Much as you described it. But there is no Apollo Café any more. No café at all. Shall I go on?
John speaks. ‘Are you aware that, among his other accomplishments, our grandfather used to be mayor of Merweville?’
‘Yes, I am aware of that.’ Their mutual grandfather had his finger in all too many pies. He was — the English word occurs to her — a go-getter in a land with few go-getters, a man with plenty of — another English word — spunk, more spunk probably than all his children put together. But perhaps that is the fate of the children of strong fathers: to be left with less than a full share of spunk. As with the sons, so with the daughters too: a little too self-effacing, the Coetzee women, blessed with too little of whatever the female equivalent of spunk might be.
She has only tenuous memories of their grandfather, who died when she was still a child: of a stooped, grouchy old man with a bristly chin. After the midday meal, she remembers, the whole house would freeze into silence: Grandpa was having his nap. Even at that age she was surprised to see how fear of the old man could make grown people creep about like mice. Yet without that old man she would not be here, nor would John: not just here on earth but here in the Karoo, on Voëlfontein or in Merweville. If her own life, from cradle to grave, has been and is still being determined by the ups and downs of the market in wool and mutton, then that is her grandfather’s doing: a man who started out as a smous , a hawker peddling cotton prints and pots and pans and patent medicines to country folk, then when he had saved up enough money bought a share in a hotel, then sold the hotel and bought land and settled down as of all things a gentleman horse-breeder and sheep-farmer.
‘You haven’t asked what we are doing here in Merweville,’ says John.
‘Very well: what are we doing in Merweville?’
‘I want to show you something. I am thinking of buying property here.’
She cannot believe her ears. ‘You want to buy property? You want to live in Merweville? In Merweville ? Do you want to be mayor too?’
‘No, not live here, just spend time here. Live in Cape Town, come here for weekends and holidays. It’s not impossible. Merweville is seven hours from Cape Town if you drive without stopping. You can buy a house for a thousand rand — a four-room house and half a morgen of land with peach trees and apricot trees and orange trees. Where else in the world will you get such a bargain?’

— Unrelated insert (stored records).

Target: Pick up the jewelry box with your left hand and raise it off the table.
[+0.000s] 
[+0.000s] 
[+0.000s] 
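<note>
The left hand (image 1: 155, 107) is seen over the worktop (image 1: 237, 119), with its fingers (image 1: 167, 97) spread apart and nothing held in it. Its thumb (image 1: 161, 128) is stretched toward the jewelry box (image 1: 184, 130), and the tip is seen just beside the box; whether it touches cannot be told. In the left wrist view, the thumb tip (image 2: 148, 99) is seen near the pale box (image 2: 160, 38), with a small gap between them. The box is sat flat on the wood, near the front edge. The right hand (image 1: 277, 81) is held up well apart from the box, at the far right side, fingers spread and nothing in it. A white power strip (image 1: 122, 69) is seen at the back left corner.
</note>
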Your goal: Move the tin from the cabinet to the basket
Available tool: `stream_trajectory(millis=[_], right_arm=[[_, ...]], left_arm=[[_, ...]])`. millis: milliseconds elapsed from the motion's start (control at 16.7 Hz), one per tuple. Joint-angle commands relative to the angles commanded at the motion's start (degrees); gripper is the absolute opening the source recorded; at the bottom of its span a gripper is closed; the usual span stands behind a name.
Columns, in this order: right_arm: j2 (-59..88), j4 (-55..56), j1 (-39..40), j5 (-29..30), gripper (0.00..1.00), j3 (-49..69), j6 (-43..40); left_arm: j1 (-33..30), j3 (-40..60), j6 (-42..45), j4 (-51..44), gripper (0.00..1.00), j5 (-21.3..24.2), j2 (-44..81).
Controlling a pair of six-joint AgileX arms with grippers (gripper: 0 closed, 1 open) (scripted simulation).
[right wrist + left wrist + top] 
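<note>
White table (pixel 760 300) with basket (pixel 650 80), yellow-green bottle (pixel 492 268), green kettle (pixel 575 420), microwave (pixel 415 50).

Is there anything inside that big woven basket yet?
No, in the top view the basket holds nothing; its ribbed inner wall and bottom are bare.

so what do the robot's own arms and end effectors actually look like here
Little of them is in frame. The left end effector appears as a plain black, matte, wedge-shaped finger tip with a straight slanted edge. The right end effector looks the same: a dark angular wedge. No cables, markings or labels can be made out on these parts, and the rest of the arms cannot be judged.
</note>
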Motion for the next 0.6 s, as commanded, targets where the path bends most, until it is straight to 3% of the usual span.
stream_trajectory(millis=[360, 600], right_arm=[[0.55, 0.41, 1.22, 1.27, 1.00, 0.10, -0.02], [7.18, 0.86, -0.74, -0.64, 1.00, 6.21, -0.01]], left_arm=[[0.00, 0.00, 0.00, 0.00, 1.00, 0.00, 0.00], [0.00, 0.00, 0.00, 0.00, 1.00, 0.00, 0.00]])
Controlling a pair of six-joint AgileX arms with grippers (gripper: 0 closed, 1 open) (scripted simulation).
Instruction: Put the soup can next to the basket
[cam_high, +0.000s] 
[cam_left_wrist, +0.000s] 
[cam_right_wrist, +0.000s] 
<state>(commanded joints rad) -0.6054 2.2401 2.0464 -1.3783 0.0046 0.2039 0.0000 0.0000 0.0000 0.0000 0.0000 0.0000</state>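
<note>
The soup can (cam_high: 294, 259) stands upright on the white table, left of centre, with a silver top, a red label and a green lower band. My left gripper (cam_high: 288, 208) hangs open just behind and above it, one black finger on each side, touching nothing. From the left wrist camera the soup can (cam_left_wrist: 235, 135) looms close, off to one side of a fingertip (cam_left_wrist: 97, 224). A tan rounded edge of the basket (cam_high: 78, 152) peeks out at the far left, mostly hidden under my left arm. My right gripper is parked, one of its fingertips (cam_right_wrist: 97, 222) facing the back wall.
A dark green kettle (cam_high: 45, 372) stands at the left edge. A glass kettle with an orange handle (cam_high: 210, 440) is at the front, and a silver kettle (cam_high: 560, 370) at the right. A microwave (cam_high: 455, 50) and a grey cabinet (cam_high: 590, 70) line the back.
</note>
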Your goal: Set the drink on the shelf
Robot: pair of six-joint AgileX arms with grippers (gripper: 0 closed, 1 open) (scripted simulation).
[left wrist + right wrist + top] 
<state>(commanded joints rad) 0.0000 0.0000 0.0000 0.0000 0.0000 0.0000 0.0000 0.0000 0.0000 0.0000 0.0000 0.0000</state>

‘And your father? What does your father think of this plan of yours?’
‘It’s better than an old-age home.’
‘I don’t understand. What is better than an old-age home?’
‘Living in Merweville. My father can stay here, take up residence; I will be based in Cape Town but I will come up regularly to see that he is okay.’
‘And what will your father do during the time he is here all by himself? Sit on the stoep and wait for the one car a day to drive past? There is a simple reason why you can buy a house in Merweville for peanuts, John: because no one wants to live here. I don’t understand you. Why this sudden enthusiasm for Merweville?’